**Brief:** Only one stretch of the data below is needed. Output the lines from the one with "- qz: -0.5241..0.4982" up to and including the one with "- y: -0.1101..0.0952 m", exactly as they stand.

**Input data:**
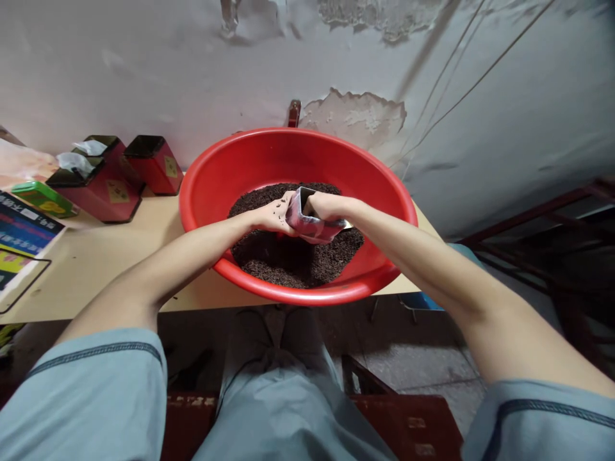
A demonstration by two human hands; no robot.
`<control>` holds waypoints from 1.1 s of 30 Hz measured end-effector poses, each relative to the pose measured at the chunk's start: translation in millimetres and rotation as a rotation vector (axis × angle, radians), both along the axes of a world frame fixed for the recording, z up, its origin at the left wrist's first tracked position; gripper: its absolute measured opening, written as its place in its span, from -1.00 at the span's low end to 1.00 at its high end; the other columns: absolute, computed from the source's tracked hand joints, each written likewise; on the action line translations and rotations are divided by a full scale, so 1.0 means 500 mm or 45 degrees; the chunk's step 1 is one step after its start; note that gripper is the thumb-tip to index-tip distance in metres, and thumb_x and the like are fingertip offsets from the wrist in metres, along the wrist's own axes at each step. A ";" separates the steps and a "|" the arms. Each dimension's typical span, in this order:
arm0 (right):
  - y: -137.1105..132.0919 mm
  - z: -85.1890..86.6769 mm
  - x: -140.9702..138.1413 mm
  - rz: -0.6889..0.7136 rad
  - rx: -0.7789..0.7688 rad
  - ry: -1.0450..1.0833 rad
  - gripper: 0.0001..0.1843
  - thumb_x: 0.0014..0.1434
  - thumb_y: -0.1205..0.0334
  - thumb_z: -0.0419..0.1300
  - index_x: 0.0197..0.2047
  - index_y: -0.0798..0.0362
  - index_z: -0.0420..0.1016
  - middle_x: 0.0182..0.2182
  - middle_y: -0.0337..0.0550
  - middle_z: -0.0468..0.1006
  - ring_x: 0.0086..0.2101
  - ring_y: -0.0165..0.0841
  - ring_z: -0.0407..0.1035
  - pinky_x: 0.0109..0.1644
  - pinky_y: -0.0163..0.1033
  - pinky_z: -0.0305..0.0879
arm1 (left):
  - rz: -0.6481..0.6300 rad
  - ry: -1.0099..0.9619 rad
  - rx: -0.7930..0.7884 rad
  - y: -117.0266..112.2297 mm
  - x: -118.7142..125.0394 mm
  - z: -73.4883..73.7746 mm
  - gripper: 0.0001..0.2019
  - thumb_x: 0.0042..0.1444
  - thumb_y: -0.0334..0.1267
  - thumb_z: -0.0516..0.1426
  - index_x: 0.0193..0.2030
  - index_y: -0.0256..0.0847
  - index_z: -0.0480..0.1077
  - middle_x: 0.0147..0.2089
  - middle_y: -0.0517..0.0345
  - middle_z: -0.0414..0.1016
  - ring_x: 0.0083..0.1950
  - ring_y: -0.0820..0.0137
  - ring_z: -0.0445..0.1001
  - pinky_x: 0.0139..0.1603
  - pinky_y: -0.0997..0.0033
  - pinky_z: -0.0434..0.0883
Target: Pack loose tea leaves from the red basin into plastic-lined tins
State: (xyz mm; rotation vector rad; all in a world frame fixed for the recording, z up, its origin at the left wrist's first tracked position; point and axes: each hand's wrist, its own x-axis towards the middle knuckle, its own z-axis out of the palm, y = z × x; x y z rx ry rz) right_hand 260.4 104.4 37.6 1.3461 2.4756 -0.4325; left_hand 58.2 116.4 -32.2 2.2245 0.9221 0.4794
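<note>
A big red basin (216,173) stands on a pale wooden table and holds a heap of dark loose tea leaves (283,256). Over the heap, both my hands meet at a small pinkish foil pouch (310,225). My left hand (273,214) is closed at the pouch's left edge, with bits of tea stuck to its fingers. My right hand (327,206) grips the pouch's top right edge. The pouch's mouth faces up and its lower end rests on the tea.
Three dark red tea tins (154,163) stand open at the back left, beside a green tin (43,198) and printed cartons (22,230). A peeling wall rises right behind the basin. The table edge (96,310) runs just above my knees.
</note>
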 end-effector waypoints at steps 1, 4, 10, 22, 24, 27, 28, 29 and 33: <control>0.000 -0.001 0.004 0.026 -0.071 0.003 -0.60 0.15 0.52 0.21 0.00 0.19 0.74 -0.25 -0.04 0.72 -0.29 -0.32 0.47 -0.24 -0.30 0.25 | -0.007 0.004 0.010 0.001 0.000 -0.002 0.09 -0.30 0.03 0.42 0.37 -0.22 0.07 0.31 -0.15 0.32 0.39 -0.11 0.39 0.48 -0.08 0.32; -0.001 -0.010 0.011 0.035 -0.131 0.018 -0.62 0.11 0.50 0.23 -0.05 0.17 0.76 -0.27 -0.11 0.72 -0.31 -0.35 0.46 -0.27 -0.32 0.22 | -0.034 -0.023 0.033 0.000 0.001 -0.007 0.06 -0.30 0.02 0.42 0.36 -0.22 0.09 0.29 -0.11 0.35 0.37 -0.08 0.42 0.46 -0.04 0.36; -0.011 0.012 0.023 0.012 -0.040 0.063 -0.57 0.10 0.43 0.25 -0.01 -0.02 0.80 -0.27 -0.27 0.73 -0.29 -0.33 0.50 -0.27 -0.33 0.26 | -0.008 -0.027 -0.011 -0.003 0.004 -0.003 0.07 -0.32 -0.01 0.42 0.34 -0.23 0.08 0.26 -0.14 0.37 0.31 -0.12 0.47 0.41 -0.12 0.41; -0.198 0.000 -0.122 0.590 -0.110 0.334 -0.46 0.24 0.36 0.28 0.28 -0.05 0.62 0.17 -0.03 0.66 0.03 -0.19 0.60 0.12 -0.19 0.45 | 0.087 0.023 0.011 0.005 -0.008 0.008 0.14 -0.32 0.01 0.39 0.43 -0.30 0.08 0.41 -0.26 0.33 0.43 -0.13 0.38 0.50 0.01 0.31; -0.169 -0.065 -0.178 0.752 -0.176 0.158 0.12 0.04 0.42 0.42 0.61 -0.14 0.14 0.58 0.15 0.06 0.37 0.06 0.33 0.31 -0.02 0.37 | 0.093 0.026 0.026 0.004 -0.008 0.011 0.17 -0.33 0.02 0.40 0.46 -0.32 0.07 0.43 -0.26 0.30 0.46 -0.12 0.36 0.52 0.03 0.29; -0.120 -0.135 -0.235 0.801 -0.262 -0.155 0.56 -0.26 0.35 0.59 0.68 -0.10 -0.18 0.63 0.24 -0.44 0.55 0.35 -0.34 0.47 0.32 0.10 | 0.096 0.043 -0.002 0.001 -0.008 0.013 0.20 -0.33 0.01 0.41 0.48 -0.28 0.06 0.41 -0.21 0.34 0.46 -0.13 0.35 0.51 0.03 0.31; -0.109 -0.148 -0.244 0.810 -0.273 -0.212 0.59 -0.30 0.30 0.62 0.67 -0.07 -0.15 0.63 0.24 -0.46 0.55 0.38 -0.47 0.49 0.39 0.02 | 0.099 0.047 -0.012 0.001 -0.008 0.013 0.20 -0.34 0.00 0.41 0.49 -0.27 0.06 0.39 -0.20 0.36 0.46 -0.14 0.34 0.50 0.03 0.31; -0.102 -0.157 -0.247 0.825 -0.274 -0.241 0.59 -0.32 0.26 0.64 0.66 -0.05 -0.11 0.63 0.24 -0.44 0.55 0.39 -0.51 0.49 0.42 -0.02 | 0.099 0.048 -0.020 0.001 -0.008 0.013 0.20 -0.34 0.00 0.41 0.49 -0.27 0.06 0.37 -0.19 0.38 0.47 -0.15 0.34 0.50 0.02 0.31; -0.107 -0.164 -0.233 0.916 -0.235 -0.203 0.46 -0.28 0.20 0.61 0.63 0.05 0.03 0.61 0.25 -0.16 0.54 0.39 -0.29 0.48 0.35 0.07 | 0.081 0.023 -0.035 0.001 -0.009 0.012 0.20 -0.33 -0.01 0.42 0.49 -0.26 0.06 0.34 -0.17 0.41 0.44 -0.15 0.37 0.47 0.03 0.34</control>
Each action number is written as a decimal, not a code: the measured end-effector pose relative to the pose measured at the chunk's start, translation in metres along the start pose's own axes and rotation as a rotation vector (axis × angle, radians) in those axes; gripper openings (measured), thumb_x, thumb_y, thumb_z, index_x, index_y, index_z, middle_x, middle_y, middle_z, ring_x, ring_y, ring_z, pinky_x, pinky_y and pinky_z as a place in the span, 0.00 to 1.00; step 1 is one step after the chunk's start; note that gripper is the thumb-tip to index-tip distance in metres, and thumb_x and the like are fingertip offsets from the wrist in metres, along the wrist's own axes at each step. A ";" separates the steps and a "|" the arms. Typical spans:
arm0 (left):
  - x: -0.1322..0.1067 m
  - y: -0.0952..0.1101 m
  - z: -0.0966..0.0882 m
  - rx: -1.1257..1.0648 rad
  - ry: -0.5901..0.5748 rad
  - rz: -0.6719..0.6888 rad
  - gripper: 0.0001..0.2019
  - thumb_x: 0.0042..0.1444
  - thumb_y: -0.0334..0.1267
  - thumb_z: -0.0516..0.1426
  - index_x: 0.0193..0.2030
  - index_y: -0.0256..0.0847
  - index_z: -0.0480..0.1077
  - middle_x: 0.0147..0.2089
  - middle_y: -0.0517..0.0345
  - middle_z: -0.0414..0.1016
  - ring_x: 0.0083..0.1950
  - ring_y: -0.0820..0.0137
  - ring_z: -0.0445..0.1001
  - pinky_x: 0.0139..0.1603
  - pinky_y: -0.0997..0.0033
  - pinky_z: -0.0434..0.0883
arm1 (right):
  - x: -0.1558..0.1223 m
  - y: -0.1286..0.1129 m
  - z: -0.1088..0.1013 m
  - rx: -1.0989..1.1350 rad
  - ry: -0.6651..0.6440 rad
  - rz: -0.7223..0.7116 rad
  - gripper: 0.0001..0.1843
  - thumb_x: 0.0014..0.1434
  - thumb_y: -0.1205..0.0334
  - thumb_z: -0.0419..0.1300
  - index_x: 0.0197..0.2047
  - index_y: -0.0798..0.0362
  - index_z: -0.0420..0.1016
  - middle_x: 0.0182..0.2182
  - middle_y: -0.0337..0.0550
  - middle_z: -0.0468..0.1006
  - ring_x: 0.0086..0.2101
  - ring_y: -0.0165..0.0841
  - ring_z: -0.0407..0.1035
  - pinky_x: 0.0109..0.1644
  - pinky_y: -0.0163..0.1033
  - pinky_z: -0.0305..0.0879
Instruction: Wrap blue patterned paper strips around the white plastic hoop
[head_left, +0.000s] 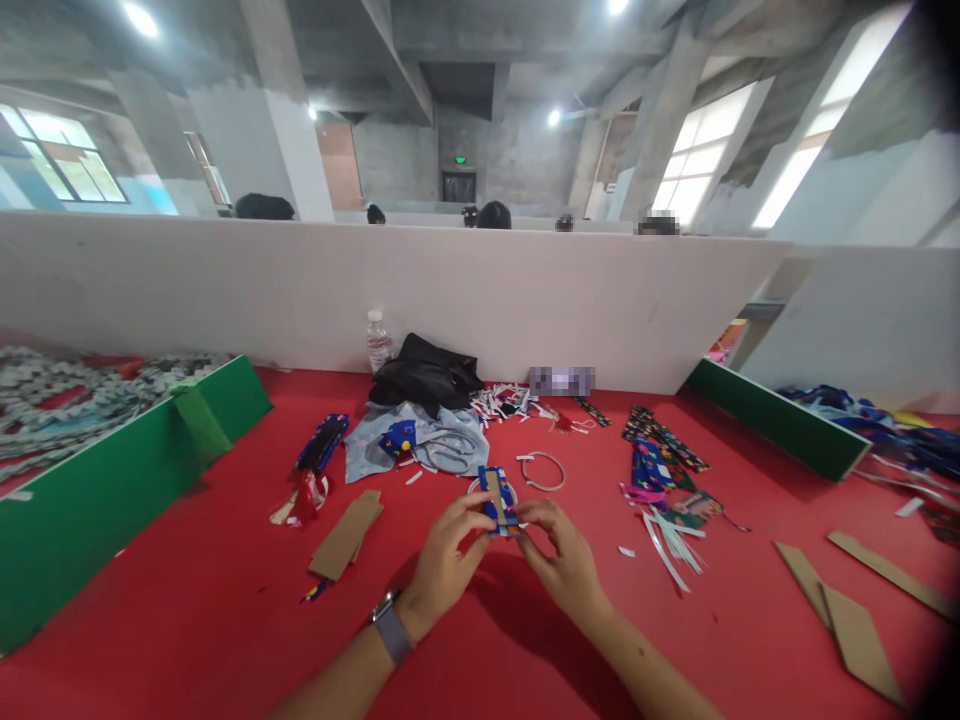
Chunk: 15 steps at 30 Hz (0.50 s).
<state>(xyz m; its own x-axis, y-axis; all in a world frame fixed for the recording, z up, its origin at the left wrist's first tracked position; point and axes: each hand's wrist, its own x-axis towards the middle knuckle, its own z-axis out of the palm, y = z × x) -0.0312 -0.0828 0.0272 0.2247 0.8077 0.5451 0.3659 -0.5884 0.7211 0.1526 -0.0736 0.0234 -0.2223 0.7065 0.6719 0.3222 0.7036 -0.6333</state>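
Between both hands, above the middle of the red table, is a small piece of blue patterned fabric (487, 476) with a tan cardboard strip (494, 491) lying along it. My left hand (454, 540) pinches its left side, and a watch is on that wrist. Thumb and fingers of my right hand (559, 550) grip the lower right corner. A pale ring (512, 487) shows behind the fabric; whether it is attached I cannot tell. Just beyond my right hand lies another pale ring (544, 471). Cardboard pieces (346, 535) are stacked left of my left hand.
A black bag (427, 372) and grey cloth (367, 440) lie at the back beside a plastic bottle (378, 342). Patterned fabric strips (651, 465) and white strips (675, 545) are at right. Green boards (97, 520) and a white partition (450, 290) border the table.
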 end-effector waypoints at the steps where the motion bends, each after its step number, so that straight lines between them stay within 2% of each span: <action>1: 0.000 -0.001 0.000 0.004 -0.002 0.000 0.05 0.57 0.30 0.53 0.37 0.43 0.67 0.53 0.53 0.69 0.55 0.69 0.67 0.55 0.66 0.65 | 0.000 0.001 0.000 -0.011 -0.018 -0.013 0.11 0.56 0.72 0.54 0.41 0.48 0.66 0.39 0.43 0.73 0.42 0.33 0.69 0.45 0.39 0.67; 4: 0.001 -0.004 0.000 0.007 -0.016 -0.004 0.04 0.57 0.32 0.54 0.37 0.44 0.68 0.53 0.53 0.69 0.55 0.68 0.68 0.55 0.66 0.64 | 0.001 0.002 -0.001 -0.038 -0.067 -0.033 0.10 0.57 0.72 0.54 0.39 0.48 0.68 0.39 0.43 0.73 0.42 0.32 0.69 0.45 0.39 0.67; 8: 0.000 -0.003 -0.001 -0.004 -0.010 -0.028 0.03 0.58 0.35 0.54 0.37 0.43 0.68 0.53 0.52 0.70 0.54 0.67 0.68 0.55 0.66 0.64 | 0.002 0.004 -0.002 -0.011 -0.105 0.020 0.08 0.58 0.69 0.55 0.39 0.48 0.69 0.40 0.44 0.73 0.43 0.34 0.68 0.46 0.41 0.66; 13: -0.001 0.004 -0.003 -0.010 0.002 -0.075 0.03 0.57 0.36 0.54 0.36 0.42 0.68 0.53 0.51 0.70 0.55 0.65 0.68 0.55 0.64 0.64 | 0.003 0.001 -0.001 0.131 -0.090 0.171 0.03 0.58 0.62 0.56 0.36 0.49 0.71 0.39 0.46 0.72 0.43 0.36 0.67 0.48 0.43 0.65; 15: -0.001 0.006 -0.003 -0.007 0.009 -0.082 0.03 0.57 0.36 0.54 0.36 0.42 0.69 0.53 0.51 0.70 0.55 0.65 0.68 0.55 0.64 0.64 | 0.004 0.000 0.000 0.242 -0.068 0.261 0.05 0.57 0.58 0.58 0.34 0.50 0.71 0.40 0.47 0.71 0.43 0.36 0.68 0.48 0.43 0.66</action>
<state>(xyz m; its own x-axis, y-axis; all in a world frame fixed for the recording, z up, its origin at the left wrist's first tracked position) -0.0320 -0.0871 0.0327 0.1856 0.8530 0.4877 0.3765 -0.5202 0.7666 0.1513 -0.0709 0.0258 -0.2244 0.8625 0.4537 0.1503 0.4906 -0.8583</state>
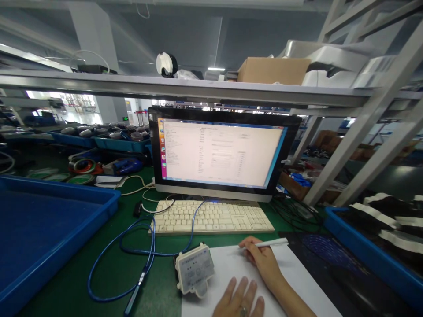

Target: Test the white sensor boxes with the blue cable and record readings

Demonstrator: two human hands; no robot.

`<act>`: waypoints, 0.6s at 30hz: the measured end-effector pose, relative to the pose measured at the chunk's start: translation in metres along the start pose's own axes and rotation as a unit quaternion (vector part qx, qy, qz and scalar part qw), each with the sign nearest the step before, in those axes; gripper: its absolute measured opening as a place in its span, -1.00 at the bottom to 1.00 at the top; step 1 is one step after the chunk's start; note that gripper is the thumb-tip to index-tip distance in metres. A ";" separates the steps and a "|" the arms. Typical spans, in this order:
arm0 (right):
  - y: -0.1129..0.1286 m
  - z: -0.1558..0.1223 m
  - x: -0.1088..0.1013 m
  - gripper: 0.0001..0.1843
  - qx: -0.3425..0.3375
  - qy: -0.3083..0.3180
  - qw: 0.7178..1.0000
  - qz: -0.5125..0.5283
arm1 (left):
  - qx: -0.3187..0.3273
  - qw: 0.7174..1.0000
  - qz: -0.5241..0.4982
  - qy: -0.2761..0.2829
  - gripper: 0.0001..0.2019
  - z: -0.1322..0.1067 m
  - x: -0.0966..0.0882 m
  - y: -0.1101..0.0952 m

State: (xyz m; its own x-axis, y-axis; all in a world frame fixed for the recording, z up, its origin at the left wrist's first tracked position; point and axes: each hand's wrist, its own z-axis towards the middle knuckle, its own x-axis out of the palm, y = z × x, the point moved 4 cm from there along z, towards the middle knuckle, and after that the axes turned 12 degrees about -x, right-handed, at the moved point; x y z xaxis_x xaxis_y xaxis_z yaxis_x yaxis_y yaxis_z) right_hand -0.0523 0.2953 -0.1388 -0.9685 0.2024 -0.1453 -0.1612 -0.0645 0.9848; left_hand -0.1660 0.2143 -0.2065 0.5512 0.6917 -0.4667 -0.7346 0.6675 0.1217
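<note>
A large blue plastic tray [49,229] sits at the left on the green tabletop [109,264], and what shows of its floor is bare; a second blue tray [366,255] at the right holds black pieces with white strips [393,220] laid across them. Further back on the left, more blue bins [99,141] carry rows of grey and dark parts, too small to name. A brown cardboard box [274,70] stands on the overhead shelf [165,86]. The monitor [221,152] shows a pale window with lines of text too blurred to read, and a cream keyboard [211,216] lies in front of it. The right hand [261,257] has its grip clenched around a white pen [269,243], whose tip rests on a white sheet of paper [228,268] lying on the tabletop below the keyboard. The left hand [239,301], with a ring on one finger, lies flat and released on the same sheet, fingers spread. Just beside it, overlapping the paper's left edge, lies a small white boxy device [194,269] with rounded corners and faint markings on its face that cannot be read. A blue cable [132,246] loops across the tabletop to its left.
</note>
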 end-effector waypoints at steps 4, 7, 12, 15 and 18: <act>-0.009 0.001 -0.003 -0.62 -0.012 0.020 1.000 0.004 | 0.019 0.999 0.020 0.017 -0.71 -0.008 0.008 -0.004; -0.017 0.001 -0.007 -0.63 -0.019 0.033 0.999 -0.003 | -0.011 1.000 0.007 -0.024 -0.73 -0.004 0.004 -0.003; -0.020 0.001 -0.008 -0.63 -0.011 0.037 0.999 -0.010 | -0.020 0.999 0.006 -0.044 -0.74 -0.002 0.004 -0.002; -0.017 0.001 -0.006 -0.62 -0.003 0.036 0.999 -0.013 | 0.012 0.999 0.020 -0.027 -0.73 -0.014 0.016 -0.008; -0.011 0.001 -0.005 -0.62 -0.002 0.022 1.000 -0.021 | 0.040 0.999 0.027 0.012 -0.73 -0.030 0.034 -0.017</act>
State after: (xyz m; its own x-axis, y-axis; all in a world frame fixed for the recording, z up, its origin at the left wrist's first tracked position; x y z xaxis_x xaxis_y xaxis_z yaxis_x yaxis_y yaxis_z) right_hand -0.0458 0.2962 -0.1490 -0.9684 0.1617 -0.1899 -0.2018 -0.0604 0.9776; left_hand -0.1462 0.2186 -0.2506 0.5022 0.7209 -0.4776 -0.7279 0.6506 0.2166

**Solved problem:**
  - qz: -0.5241..0.4982
  - qy: -0.2761..0.2829
  - gripper: 0.0001..0.2019
  - z: -0.1322..0.1067 m
  - x: -0.0966..0.0882 m
  - y: -0.1101..0.0952 m

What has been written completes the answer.